For an excellent discussion of this idea, see Greg Krehbiel’s review of Mathison’s _The Shape of Sola Scriptura_.[5]

[1] It should go without saying everything in here is my opinion and I do mean to insinuate any smug, secret insight into any of the persons I discuss. They are just material examples I've spoken with before. And hey, I'm fair game, too. ;)

[2] Cf. Calvin’s preface to King Francis (section 4) in his _Institutes_ and his Reply to Cardinal Sadoleto.

[3] It is this nimble, utilitarian condescension toward Christian tradition that I find so repugnant in most Protestant patristics. I liken it to enduring your grandfather’s confused rambling just to get the dirt on your odious father. If the early Church shows anything, it shows that, if it was sola Scriptural, that doctrine could not produce and has not ever produced unity.

[4] I've never quite "gotten" the thrust of the Orthodox (Khomiakov/ Meyendorff/ sobernost) critique of the papal infallibility (or austere conciliar infallibility, for that matter).
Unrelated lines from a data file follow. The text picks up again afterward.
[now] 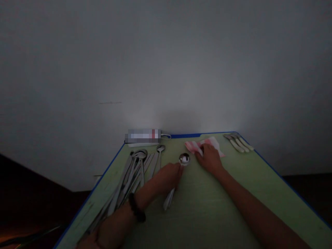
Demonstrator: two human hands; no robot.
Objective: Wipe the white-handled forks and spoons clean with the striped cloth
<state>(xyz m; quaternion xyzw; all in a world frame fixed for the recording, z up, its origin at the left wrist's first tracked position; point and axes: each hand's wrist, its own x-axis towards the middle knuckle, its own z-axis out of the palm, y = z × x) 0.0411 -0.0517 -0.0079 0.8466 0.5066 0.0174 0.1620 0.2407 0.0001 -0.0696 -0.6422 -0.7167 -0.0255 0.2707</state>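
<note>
My left hand, with a dark beaded bracelet on its wrist, is closed round a shiny metal spoon. The spoon's bowl points away from me, and its handle end shows below the hand. Whether a second piece lies along that handle, I cannot tell. To the right, my right hand grips a pink-and-white cloth that rests on the table, its fingers pinching the near side. Spoon and cloth are apart.
Left of my left hand lies a pile of metal cutlery, with a separate spoon beside it. Several light-handled forks lie at the far right. A blurred-out box stands at the back left. The green table meets a wall.
</note>
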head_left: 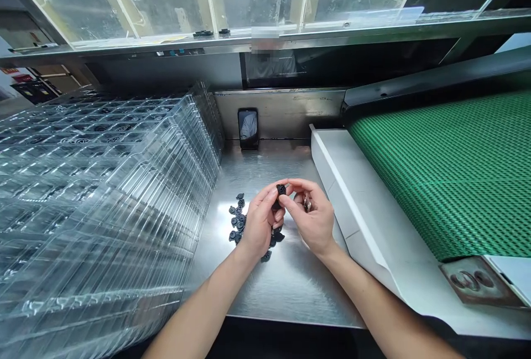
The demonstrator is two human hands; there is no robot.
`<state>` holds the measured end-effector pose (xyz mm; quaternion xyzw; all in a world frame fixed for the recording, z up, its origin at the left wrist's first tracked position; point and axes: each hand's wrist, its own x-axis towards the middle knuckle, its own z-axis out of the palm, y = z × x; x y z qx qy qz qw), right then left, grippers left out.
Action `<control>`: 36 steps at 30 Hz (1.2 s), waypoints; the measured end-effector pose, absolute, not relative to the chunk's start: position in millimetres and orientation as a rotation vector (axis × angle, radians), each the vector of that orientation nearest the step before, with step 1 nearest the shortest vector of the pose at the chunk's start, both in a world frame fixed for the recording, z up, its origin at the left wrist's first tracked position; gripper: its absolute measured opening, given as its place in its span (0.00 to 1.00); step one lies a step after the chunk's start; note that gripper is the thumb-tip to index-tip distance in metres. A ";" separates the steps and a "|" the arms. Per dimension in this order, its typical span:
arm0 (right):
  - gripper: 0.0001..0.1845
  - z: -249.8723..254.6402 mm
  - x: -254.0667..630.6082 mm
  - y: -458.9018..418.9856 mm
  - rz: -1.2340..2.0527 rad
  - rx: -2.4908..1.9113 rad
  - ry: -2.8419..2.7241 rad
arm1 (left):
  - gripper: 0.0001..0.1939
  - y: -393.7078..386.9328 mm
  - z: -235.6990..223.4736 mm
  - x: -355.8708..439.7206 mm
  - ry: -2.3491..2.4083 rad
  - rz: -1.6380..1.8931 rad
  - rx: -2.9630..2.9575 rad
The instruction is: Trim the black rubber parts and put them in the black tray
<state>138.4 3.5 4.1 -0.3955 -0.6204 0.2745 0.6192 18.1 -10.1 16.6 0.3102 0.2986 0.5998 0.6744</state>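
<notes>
My left hand [259, 220] and my right hand [312, 216] meet over a steel table [290, 281], both pinching one small black round part [281, 188] between thumb and fingertips. The right hand also seems to hold a small shiny piece [307, 202] against its palm. Several more small black parts [237, 219] lie scattered on the steel just under and to the left of my left hand.
A tall stack of clear plastic trays [103, 193] fills the left side. On the right runs a green mesh conveyor belt [448, 165] with a white side rail [352, 198]. A dark phone [248, 128] leans against the back wall.
</notes>
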 end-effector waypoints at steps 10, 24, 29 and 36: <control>0.16 2.9 143.2 6.4 0.447 -0.920 -1.574 | 0.21 -9.7 13.3 19.0 0.654 1.356 0.676; 0.08 7.5 145.0 6.7 0.458 -0.891 -1.690 | 0.16 -5.9 12.6 13.8 0.609 1.373 0.644; 0.06 6.1 146.2 10.7 0.553 -0.952 -1.552 | 0.15 -6.9 15.2 11.3 0.558 1.333 0.640; 0.10 8.4 146.3 12.1 0.542 -0.908 -1.640 | 0.15 -7.2 14.9 10.0 0.529 1.337 0.614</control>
The claim is that Catholicism and Protestantism are just flip sides of the same ecclesial virus: a search for absolute, external authority. The further claim is that in this pursuit, the papacy doesn't resolve anything over against Protestant mayhem since it too is viewed as a "text," also in need of interpretation.
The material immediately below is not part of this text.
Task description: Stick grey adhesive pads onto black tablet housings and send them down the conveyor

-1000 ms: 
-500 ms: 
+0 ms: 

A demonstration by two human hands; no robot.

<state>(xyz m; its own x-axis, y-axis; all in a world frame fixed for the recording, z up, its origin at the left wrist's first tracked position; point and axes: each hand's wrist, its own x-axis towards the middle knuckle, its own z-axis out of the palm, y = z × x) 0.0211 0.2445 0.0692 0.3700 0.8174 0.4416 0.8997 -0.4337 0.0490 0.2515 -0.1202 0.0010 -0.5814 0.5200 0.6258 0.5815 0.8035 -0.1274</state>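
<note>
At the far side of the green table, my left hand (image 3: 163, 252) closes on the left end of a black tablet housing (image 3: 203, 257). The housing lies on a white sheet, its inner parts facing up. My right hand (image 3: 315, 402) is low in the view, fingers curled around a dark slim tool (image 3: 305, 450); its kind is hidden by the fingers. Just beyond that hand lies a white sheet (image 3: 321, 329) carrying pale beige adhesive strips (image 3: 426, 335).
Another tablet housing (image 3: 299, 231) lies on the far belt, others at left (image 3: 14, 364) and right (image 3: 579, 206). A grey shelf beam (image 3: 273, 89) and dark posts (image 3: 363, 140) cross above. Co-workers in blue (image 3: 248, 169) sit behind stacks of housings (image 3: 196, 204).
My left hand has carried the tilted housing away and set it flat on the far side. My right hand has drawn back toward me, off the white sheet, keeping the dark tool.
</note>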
Well, to use a technical term, "duh." I hope we can all agree we must interpret the sources of faith. The question is not *whether* we interpret; nor is it, excepting fundamentalist rejection of all tradition, *what* we must interpret, to wit the Scriptures in the Tradition. The question is *by what means* we interpet. Seems to me Orthodoxy is actually more susceptible to the accusation of "textualizing" the Church precisely by treating the Tradition as another text alongside the Scriptures. Both are living, and both speak, after a fashion. But *how* do they speak? I am still unconvinced the pattern of orthodoxy, whether purely scriptural or scriptural-traditional suffices without a divine principle of orthodoxy.

[5] I originally linked to Greg's review via Dave Armstrong's blog, the only palce I could find it online until Greg reposted it from his old blog.